▸ **PROBLEM DESCRIPTION**: Once the line containing "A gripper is" is found in the entries below, reproduce it and every line after it, stopping at and including the line containing "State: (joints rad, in"; reproduce nothing else, and keep each line exact.

(Stored records)

/---

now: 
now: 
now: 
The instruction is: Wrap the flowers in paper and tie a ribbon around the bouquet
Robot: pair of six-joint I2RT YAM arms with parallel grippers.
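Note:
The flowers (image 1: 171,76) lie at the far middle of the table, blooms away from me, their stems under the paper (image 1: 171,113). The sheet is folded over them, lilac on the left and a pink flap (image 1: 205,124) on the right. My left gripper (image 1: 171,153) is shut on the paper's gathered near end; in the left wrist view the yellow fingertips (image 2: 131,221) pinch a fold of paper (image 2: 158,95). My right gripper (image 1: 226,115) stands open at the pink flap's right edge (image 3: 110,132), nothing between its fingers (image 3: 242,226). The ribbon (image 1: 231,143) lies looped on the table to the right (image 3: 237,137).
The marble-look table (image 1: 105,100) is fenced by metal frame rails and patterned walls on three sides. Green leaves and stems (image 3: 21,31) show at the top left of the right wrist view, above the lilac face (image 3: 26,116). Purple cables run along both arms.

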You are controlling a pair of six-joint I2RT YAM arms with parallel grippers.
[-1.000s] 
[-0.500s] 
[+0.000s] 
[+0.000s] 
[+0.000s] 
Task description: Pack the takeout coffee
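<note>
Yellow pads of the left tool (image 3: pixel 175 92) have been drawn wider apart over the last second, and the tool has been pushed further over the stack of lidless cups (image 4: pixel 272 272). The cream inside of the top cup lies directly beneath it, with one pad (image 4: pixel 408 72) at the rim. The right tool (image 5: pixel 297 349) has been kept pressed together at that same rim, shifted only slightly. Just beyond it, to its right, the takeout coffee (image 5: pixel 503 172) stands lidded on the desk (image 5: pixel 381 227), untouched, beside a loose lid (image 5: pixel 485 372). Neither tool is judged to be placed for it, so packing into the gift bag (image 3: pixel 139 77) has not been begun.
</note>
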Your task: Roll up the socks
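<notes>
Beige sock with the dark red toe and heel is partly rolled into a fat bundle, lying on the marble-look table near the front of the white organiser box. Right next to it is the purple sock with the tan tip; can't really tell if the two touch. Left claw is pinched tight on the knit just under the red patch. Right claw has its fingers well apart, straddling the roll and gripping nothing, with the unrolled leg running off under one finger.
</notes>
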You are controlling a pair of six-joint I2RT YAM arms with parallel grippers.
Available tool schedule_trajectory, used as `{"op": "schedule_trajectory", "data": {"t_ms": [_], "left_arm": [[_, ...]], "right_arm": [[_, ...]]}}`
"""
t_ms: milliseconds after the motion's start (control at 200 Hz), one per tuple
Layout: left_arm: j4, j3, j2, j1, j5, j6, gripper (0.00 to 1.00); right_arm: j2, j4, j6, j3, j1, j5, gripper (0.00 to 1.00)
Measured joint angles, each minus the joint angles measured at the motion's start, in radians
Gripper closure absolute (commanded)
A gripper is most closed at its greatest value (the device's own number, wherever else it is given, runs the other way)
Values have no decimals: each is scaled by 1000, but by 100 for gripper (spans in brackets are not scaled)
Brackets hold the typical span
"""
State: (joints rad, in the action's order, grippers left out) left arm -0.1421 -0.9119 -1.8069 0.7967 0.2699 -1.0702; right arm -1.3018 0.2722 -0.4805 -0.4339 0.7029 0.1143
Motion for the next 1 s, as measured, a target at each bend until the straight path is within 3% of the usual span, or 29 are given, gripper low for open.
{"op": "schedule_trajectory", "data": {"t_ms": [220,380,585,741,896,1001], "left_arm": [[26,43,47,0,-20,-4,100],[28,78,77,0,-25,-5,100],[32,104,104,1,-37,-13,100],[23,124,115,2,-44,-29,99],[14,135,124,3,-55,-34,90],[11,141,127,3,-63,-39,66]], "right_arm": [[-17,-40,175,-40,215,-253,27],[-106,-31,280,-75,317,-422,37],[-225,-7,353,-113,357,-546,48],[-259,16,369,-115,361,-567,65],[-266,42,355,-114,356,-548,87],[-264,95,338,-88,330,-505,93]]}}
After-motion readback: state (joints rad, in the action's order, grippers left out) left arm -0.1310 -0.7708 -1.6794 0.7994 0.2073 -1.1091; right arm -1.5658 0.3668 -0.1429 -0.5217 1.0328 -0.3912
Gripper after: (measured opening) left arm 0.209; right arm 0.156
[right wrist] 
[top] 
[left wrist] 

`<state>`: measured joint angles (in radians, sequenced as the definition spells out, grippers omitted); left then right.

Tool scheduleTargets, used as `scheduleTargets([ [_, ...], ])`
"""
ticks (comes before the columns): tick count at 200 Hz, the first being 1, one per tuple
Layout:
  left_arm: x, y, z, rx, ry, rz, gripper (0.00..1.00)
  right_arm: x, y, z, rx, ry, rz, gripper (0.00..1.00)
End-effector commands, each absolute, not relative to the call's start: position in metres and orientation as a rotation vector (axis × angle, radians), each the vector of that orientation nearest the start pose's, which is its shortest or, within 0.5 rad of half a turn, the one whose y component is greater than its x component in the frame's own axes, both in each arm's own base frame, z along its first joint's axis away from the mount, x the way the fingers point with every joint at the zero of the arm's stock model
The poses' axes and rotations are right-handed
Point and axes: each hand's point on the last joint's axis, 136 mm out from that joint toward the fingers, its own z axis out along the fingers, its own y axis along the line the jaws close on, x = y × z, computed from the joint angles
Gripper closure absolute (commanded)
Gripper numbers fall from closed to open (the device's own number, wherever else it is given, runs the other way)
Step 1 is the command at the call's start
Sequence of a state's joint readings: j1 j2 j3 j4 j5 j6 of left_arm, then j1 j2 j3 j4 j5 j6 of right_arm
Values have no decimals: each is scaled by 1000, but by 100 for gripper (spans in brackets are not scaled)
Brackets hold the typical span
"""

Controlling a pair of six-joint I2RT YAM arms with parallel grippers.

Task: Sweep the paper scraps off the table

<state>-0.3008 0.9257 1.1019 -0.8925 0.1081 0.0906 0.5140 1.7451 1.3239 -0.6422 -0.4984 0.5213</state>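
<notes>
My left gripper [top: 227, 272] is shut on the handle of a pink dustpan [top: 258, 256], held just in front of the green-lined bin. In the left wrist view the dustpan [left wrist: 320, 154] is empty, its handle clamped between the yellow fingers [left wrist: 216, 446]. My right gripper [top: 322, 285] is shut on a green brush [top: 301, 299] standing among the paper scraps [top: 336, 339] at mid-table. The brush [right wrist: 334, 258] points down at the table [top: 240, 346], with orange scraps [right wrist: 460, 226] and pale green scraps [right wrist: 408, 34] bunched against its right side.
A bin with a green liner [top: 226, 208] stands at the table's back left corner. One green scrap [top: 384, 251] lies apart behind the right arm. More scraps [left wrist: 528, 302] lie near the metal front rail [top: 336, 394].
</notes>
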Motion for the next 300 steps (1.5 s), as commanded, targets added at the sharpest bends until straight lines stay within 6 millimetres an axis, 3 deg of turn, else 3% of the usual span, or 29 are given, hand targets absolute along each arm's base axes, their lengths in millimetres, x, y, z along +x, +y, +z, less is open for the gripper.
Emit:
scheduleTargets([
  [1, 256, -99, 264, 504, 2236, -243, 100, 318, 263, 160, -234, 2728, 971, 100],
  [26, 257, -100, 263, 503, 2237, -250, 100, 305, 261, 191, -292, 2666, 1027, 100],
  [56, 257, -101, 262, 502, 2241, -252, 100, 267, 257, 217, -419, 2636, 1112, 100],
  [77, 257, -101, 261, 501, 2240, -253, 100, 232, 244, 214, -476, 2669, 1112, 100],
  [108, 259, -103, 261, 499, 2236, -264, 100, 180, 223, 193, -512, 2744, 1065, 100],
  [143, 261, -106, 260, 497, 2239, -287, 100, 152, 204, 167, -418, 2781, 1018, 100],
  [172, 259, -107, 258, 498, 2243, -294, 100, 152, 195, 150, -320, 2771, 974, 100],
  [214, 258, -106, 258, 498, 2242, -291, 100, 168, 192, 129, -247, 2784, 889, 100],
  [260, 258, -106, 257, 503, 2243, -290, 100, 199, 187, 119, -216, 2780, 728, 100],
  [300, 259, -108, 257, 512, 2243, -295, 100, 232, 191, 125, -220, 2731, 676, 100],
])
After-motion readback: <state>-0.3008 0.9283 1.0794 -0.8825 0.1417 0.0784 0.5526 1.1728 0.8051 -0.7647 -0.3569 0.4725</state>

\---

▸ **EXERCISE OUTPUT**:
A gripper is most closed at its greatest value (the device's own number, wherever else it is given, runs the other way)
Values have no decimals: each is scaled by 1000, but by 100 for gripper (spans in brackets are not scaled)
Brackets hold the typical span
"""
State: (joints rad, in the action's order, grippers left out) left arm -0.1421 -0.9119 -1.8069 0.7967 0.2699 -1.0702; right arm -1.3018 0.2722 -0.4805 -0.4339 0.7029 0.1143

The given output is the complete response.